Parental Roles Matter in Fostering Strong Relationships between Children and Stepgrandparents

Popular television shows such as “Modern Family” and the “Brady Bunch” brought the dynamics of stepfamilies into mainstream pop culture. However, as families become increasingly diverse and complex, defining family membership remains ambiguous. Now, researchers from the University of Missouri’s College of Human Environmental Sciences are shedding new light on what happens within a family when the stepgrandparent had no active role in raising the parent of the stepgrandchild. Their findings indicate that how a parent behaves toward the stepgrandparent determines the relationship between their child and the stepgrandparent.

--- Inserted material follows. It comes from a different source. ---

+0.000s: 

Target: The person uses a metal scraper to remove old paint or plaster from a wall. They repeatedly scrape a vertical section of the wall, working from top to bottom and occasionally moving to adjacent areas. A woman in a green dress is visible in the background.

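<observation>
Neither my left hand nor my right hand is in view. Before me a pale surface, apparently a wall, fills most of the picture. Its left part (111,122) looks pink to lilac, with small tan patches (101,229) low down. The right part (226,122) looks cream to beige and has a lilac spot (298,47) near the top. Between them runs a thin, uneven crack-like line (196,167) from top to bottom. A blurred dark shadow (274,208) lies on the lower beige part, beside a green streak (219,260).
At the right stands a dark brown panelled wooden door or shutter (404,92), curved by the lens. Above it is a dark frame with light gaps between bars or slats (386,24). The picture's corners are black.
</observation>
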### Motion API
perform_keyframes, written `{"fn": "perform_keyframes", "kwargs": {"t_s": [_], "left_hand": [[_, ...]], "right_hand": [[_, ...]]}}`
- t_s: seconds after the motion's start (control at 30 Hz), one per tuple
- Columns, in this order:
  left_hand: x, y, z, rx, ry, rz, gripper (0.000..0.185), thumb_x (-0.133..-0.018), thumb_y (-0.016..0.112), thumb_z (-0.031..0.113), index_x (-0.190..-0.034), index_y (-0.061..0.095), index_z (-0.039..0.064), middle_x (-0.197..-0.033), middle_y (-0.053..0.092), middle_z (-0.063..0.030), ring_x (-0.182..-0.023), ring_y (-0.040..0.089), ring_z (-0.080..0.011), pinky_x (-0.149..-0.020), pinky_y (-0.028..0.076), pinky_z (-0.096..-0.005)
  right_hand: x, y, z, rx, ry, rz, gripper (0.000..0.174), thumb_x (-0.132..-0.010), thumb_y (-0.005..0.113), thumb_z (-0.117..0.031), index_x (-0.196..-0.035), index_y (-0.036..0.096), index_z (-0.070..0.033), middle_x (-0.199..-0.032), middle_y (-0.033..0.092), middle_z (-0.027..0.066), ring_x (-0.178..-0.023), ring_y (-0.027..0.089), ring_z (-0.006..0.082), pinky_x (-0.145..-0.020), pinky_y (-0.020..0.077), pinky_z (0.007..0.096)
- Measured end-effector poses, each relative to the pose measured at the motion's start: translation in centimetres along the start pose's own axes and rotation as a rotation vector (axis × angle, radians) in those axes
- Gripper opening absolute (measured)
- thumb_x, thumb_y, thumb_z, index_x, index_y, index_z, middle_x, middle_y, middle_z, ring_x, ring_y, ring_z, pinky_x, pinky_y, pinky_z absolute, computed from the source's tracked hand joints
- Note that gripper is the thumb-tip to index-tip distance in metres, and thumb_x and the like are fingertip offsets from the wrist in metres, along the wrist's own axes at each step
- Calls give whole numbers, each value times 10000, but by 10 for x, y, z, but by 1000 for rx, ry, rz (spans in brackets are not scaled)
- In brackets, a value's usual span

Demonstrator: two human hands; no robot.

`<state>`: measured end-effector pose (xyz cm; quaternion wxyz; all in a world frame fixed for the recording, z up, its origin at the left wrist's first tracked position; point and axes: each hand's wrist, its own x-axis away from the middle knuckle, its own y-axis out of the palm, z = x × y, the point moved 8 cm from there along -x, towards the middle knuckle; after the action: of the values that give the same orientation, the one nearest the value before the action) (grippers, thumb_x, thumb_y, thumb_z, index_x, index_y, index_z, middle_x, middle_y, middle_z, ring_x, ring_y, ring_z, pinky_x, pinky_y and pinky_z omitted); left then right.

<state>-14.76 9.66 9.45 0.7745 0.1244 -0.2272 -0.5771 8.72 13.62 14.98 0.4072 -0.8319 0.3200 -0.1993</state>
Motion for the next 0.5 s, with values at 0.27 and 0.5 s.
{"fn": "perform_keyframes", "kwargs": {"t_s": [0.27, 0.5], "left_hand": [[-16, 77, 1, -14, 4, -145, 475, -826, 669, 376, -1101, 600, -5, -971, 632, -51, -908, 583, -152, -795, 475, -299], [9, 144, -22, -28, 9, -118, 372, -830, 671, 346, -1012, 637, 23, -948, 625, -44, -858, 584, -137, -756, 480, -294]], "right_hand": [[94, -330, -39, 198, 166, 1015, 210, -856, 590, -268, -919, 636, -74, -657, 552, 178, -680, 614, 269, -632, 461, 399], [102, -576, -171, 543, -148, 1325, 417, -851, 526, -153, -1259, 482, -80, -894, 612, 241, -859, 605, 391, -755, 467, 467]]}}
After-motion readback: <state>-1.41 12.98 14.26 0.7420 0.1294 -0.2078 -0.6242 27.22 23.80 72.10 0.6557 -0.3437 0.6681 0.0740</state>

“In our research on families, we had theorized that there were three distinct types of stepgrandparents: long-term, later life and inherited,” said Marilyn Coleman, Curators’ Professor of Human Development and Family Science <>. “However, we now have found that a fourth pathway to becoming a stepgrandparent exists. In cases where stepgrandparents did not help raise their stepgrandchildren’s parents, but have been in the lives of stepgrandchildren from birth or early childhood, the grandparent role, in essence, skips a generation.”

Coleman, along with Larry Ganong, co-chair of the Department of Human Development and Family Science and Ashton Chapman, a doctoral student at MU, examined 35 relationships involving skip-generation stepgrandparents to understand what determined strong relationships within the family unit. They conducted interviews with stepgrandchildren to determine relational history, the benefits and challenges related to being a stepgrandchild and general feelings and attitudes about the stepgrandparent.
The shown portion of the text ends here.